The results of Norbury et al. indicate that cross-priming is not mediated by exogenous or endogenous peptides but rather through the transfer of intact proteins (possibly through phagocytosis) or protein fragments from donor cells to APCs. These findings dovetail with those of Shen et al., who found that the ability of an antigen to cross-prime CD8⁺ T cells did not depend on colocalization with heat shock proteins but rather on the amount of intact source protein and its subcellular location (cytoplasm, endoplasmic reticulum or plasma membrane).

Wolkers et al. asked whether the location of an antigenic peptide within its source protein could influence cross-priming of CD8⁺ T cells. Using green fluorescent protein (GFP) as a model antigen, the authors engineered several chimeric proteins. They placed one of two distinct CD8⁺ T-cell epitopes either near the N-terminus, within a signal sequence, or near the C-terminus of GFP. Using both T-cell recognition and biochemical assays, the authors showed that when these constructs were expressed in wild-type tumor cells, both epitopes were presented with comparable efficiency irrespective of their position within the chimeric GFP molecules.

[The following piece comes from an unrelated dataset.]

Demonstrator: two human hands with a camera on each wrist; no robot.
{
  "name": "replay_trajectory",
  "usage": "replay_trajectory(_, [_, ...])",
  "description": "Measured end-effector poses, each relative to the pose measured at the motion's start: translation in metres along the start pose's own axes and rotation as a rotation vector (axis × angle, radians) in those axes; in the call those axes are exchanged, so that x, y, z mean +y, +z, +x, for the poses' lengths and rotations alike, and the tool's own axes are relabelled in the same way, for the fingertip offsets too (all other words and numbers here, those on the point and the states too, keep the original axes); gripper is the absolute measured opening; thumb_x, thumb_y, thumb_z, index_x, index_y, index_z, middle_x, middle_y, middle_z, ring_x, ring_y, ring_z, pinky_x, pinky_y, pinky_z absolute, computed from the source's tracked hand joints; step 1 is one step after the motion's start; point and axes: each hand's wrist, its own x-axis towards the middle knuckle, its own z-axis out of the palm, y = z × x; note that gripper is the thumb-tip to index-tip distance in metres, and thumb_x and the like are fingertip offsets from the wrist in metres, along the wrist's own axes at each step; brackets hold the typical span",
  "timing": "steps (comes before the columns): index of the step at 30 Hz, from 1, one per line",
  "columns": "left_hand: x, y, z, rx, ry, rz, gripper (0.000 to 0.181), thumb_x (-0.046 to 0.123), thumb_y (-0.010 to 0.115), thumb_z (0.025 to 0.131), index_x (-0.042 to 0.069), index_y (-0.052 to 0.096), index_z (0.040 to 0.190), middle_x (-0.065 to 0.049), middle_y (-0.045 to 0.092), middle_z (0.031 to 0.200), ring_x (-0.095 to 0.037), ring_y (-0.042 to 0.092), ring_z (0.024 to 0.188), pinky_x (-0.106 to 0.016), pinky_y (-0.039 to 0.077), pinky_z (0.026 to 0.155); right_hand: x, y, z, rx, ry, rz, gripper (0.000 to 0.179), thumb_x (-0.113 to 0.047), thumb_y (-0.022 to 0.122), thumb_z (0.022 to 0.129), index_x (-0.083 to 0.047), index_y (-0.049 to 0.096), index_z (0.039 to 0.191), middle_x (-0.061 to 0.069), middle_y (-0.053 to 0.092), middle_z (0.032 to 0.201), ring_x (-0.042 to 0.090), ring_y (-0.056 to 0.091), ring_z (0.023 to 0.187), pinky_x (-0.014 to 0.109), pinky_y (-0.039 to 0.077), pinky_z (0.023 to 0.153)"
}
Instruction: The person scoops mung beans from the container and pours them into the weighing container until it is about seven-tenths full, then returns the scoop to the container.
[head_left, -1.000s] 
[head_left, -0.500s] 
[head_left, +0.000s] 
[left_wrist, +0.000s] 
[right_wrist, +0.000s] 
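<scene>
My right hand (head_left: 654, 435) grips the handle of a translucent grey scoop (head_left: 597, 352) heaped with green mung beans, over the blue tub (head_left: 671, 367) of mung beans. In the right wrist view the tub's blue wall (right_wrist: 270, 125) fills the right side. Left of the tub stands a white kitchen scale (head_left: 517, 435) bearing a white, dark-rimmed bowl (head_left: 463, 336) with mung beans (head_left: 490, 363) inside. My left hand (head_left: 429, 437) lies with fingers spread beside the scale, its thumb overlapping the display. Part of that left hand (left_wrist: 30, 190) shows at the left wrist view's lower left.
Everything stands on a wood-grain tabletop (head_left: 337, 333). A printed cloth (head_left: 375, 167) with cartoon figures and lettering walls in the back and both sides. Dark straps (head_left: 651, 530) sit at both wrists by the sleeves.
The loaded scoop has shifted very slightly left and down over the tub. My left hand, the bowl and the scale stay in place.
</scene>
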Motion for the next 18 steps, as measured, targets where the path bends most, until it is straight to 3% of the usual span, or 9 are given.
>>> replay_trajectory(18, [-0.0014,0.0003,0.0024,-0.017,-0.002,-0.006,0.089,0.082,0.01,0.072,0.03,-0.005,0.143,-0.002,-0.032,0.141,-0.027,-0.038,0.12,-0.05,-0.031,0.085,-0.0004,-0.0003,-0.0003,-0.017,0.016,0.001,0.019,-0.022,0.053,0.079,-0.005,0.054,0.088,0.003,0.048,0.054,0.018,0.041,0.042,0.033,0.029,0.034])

The authors then expressed these constructs in tumor cells lacking the transporter associated with antigen processing (TAP), a heterodimeric complex that translocates cytosolic peptides into the endoplasmic reticulum. Immunization of mice with these TAP-deficient cells, a setting that depends on cross-priming, could elicit antigen-specific CD8⁺ T cells only when the relevant epitope was located in the C-terminal position of the chimeric protein. These data support the idea that cross-priming favors antigenic peptides located within mature proteins and reveal an unexpected bias against epitopes located within functional signal peptides.

Each of these studies square nicely with two recent reports describing a pathway in antigen-presenting dendritic cells for endocytosed material (presumably including intact proteins); this pathway leads from the phagosome to the cytosol and results in protein degradation and presentation via the endogenous class I MHC machinery (Fig. 1)^10,11. The finding that the location of an epitope within a larger protein can profoundly influence cross-priming of CD8⁺ T cells may help to clarify some of the controversy surrounding the ability of different antigens to participate in this process¹².

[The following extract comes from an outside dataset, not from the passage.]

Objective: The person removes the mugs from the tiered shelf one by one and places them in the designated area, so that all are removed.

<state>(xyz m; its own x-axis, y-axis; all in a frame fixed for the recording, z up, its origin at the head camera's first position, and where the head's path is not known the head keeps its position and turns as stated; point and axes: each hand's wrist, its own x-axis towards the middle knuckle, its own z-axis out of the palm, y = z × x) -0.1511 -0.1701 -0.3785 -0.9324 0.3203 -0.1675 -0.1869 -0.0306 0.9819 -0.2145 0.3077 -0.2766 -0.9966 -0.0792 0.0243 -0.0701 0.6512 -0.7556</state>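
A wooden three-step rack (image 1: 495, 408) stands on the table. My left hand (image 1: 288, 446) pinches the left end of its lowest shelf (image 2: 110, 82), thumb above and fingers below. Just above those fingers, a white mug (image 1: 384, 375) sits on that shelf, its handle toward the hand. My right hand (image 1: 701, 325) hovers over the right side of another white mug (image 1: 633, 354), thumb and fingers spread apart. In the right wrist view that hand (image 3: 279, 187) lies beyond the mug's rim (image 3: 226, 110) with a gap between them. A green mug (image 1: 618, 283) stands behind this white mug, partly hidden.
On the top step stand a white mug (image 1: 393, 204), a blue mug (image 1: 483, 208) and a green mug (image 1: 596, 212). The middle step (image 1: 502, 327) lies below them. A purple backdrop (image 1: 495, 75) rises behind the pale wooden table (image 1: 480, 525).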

Figure 1: The long and short of cross-priming.

Deborah Maizels

Parenchymal cells (left) can generate surface complexes of class I MHC molecules occupied with virtually any cellular peptide of the correct length and sequence, including those found within a mature protein (red fragment) or derived from a signal sequence (green fragment). Cross-priming involves the uptake of cellular antigens by bone marrow–derived APCs (right), which are then directed to an endogenous class I MHC presentation pathway. The three new studies indicate that it is mature proteins, instead of smaller peptides, that are transferred from donor cell to APCs during cross-priming and suggest a bias against epitopes contained within signal sequences in this process. ER, endoplasmic reticulum.

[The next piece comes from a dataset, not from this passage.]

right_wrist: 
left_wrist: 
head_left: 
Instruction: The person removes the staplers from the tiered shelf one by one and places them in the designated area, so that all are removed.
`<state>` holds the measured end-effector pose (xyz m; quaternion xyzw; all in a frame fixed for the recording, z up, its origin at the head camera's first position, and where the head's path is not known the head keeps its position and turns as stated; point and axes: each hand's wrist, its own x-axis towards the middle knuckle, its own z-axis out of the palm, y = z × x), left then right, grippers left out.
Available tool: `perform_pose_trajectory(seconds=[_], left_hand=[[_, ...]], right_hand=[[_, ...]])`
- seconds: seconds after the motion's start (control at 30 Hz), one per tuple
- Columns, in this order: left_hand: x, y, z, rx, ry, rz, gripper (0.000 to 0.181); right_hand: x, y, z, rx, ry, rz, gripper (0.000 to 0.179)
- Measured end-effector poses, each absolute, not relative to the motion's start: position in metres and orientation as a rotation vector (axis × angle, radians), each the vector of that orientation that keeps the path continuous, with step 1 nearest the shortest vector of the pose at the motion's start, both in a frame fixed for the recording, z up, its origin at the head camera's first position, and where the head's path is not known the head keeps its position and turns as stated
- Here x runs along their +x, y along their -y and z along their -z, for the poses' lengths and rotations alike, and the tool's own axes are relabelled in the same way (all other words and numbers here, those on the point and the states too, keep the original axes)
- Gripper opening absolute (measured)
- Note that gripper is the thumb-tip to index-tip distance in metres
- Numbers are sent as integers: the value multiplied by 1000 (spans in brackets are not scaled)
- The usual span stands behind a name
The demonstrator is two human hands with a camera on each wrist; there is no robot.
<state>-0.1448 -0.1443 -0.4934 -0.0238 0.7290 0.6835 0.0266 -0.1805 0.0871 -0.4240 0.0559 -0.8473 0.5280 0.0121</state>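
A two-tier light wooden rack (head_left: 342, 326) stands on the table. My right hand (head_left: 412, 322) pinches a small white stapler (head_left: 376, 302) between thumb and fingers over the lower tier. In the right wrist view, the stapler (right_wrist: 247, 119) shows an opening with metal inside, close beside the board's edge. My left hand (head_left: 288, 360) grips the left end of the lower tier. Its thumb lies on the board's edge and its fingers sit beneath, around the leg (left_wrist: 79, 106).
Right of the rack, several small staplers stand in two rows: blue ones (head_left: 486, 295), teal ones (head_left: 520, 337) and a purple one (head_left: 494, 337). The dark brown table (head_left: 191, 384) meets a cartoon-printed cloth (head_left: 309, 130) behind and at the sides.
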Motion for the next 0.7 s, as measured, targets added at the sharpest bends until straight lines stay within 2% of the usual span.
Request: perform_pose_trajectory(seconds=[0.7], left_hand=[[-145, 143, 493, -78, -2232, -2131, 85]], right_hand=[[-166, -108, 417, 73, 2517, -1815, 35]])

Taken together, these three new studies provide a useful theoretical foundation for understanding the cross-priming pathway, and offer a practical framework for its exploitation. If cellular proteins and not peptides are the source material for cross-priming of CD8⁺ T cells, vaccination strategies based on maximizing steady-state expression levels and stability in donor cells would be predicted to generate superior CD8⁺ T cell responses. Further studies will certainly shed light on this and perhaps allow the meaningful translation of this new understanding from bench to bedside.